Feeling dull? Nothing like a quiet read on a Sunday. Well here is a selection of some groovy, grizzly, adventurous, murderous, heartbreaking and melodramatic, stories and short stories from Warnasuriya book shop, D.R.Wijewardena Mawatha, Colombo 10, for you to try out.

1."It's a Sunny Day on the Moon" and other stories-by Jeanne Thwaites

"My Uncle Cyril was caught by the Japanese and put in a prison camp during World War II. Every morning he stood in line and a guard read out numbers. The number of the man who stood on Uncle Cyril's left was called one morning and the next day the man on his right was called.

They were taken away and he never saw them again. Later the British found a big ship the Japanese had captured. It was floating in the pacific. In the hold were the bodies of hundreds of prisoners of war, including my uncle's two friends. The hold had been sealed and they had starved to death or died from loss of air. Some had their arms around each other. Uncle Cyril was captured on Christmas Day. He never could stand listening to Christmas carols when he came home. I was the only person he told his war pains to. It was because I was a child and could listen without crying". (Uncle Cyril's War)

2."Separation"-by Dan Franck

An international literary sensation, and translated into eleven languages, "Separation" is an elegant, heartbreaking account of the break-up of a man's marriage and his battle for custody of his two sons. Offering a bittersweet commentary on marriage and morals in the 90s, it is also the story of one man's obsession-with his wife, the life they lead, and with the children they raise together.

And it is the story of his passionate desire, and near crippling inability, to prevent any of it from slipping away. Ironically, it is also deeply romantic, and one of the most luminous portrayals of women in recent fiction.

Separation speaks to an entire generation of people looking over their shoulders and attempting to determine, each in his or her own fashion, what went wrong with their lives-and why. They discover, as the narrator does himself, that sometimes, a final, irrevocable rupture is precisely what it takes, to do the one thing they never learned to do before: grow up.

3."The Last of the Mohicans"-by James Fenimore Cooper

Skirmishes, captures, flights and rescues are only some of the ingredients of this classic tale of bloody conflict between the British and the French in the forests of North America. It also tells of the cynical exploitations of the native tribes by the two protagonists, setting Indian, Mohican against Huron.

However, there is one honourable European, Natty Bumppo, the loyal and courageous woodsman, who prefers the simple code of natural law to the machinations of the white man. Together with Uncas, the last of the Mohicans, he helps thwart the efforts of Magua, the sinister Huron, who tries to prevent Alice and Cora Munro from joining their father, the British commander of Fort William Henry.
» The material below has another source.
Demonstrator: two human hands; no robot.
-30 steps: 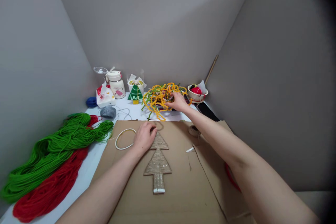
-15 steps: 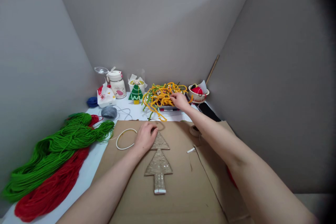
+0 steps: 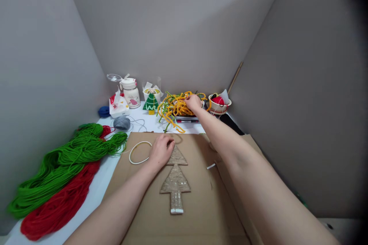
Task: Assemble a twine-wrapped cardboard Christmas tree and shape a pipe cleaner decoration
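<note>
A flat tree shape (image 3: 175,180) wrapped in brown twine lies on a cardboard sheet (image 3: 146,214), its trunk end white. My left hand (image 3: 161,150) rests at the tree's tip and covers part of its upper tier; the fingers are loosely bent, with a gap beside the thumb. Farther back, my right hand (image 3: 193,103) reaches into a tangled heap of yellow and green fuzzy yarn (image 3: 175,108) over a tray (image 3: 186,118). Its fingertips are pinched together at the yellow strands; which strand they hold is hard to see.
Green yarn (image 3: 60,164) and red yarn (image 3: 63,203) lie at left, near a grey ball (image 3: 122,123). A white hoop (image 3: 140,152) sits beside my left hand. Behind stand a bottle (image 3: 131,93), a small green tree (image 3: 151,103) and a bowl (image 3: 219,105) with red yarn.
My right hand has shifted slightly left and farther back over the yarn heap. The view has moved a little; my left hand stays at the tree's tip.
</note>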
4."Death comes as the End"-by Agatha Christie

It is Egypt in 2000 BC, where death gives meaning to life. At the foot of a cliff lies the broken, twisted body of Nofret, concubine to a Ka-priest. Young, beautiful and venomous, most agree that she deserved to die like a snake.

Yet Renisenb, the priest's daughter, believes that the woman's death was not fate, but murder. Increasingly, she becomes convinced that the source of evil lurks within her own father's household.

5."The Night Listener"-By Armistead Maupin

Gabriel Noone is a writer whose late-night radio stories have brought him into the homes of millions. Noone is in the midst of a painful separation from his lover of ten years, when a publisher sends him the memoir of a thirteen-year-old boy who suffered horrific abuse at the hands of his parents.

Pete Lomax is not only a brave and gifted diarist but a devoted listener to Noone's show. When Noone phones the boy to offer encouragement, it soon becomes clear that Pete sees in this heartsick, middle-aged storyteller the loving father he's always wanted. Thus begins an extraordinary friendship that only grows deeper as the boy's health deteriorates, freeing Noone ton unlock his innermost feelings.

Then, out of the blue, troubling new questions arise, exploding Noone's comfortable assumptions and causing his ordered existence to spin wildly out of control. As he walks the tightrope between truth and illusion, he is finally forced to confront all his relationships-familial, romantic and erotic.

6."The Shape of Snakes"-by Minette Walters

November 1978. The winter of discontent. Britain is on strike. The dead lie unburied, rubbish piles in the streets-and somewhere in West London a black woman dies in a rain-soaked gutter. She was known as "Mad Annie" and was despised by her neighbours.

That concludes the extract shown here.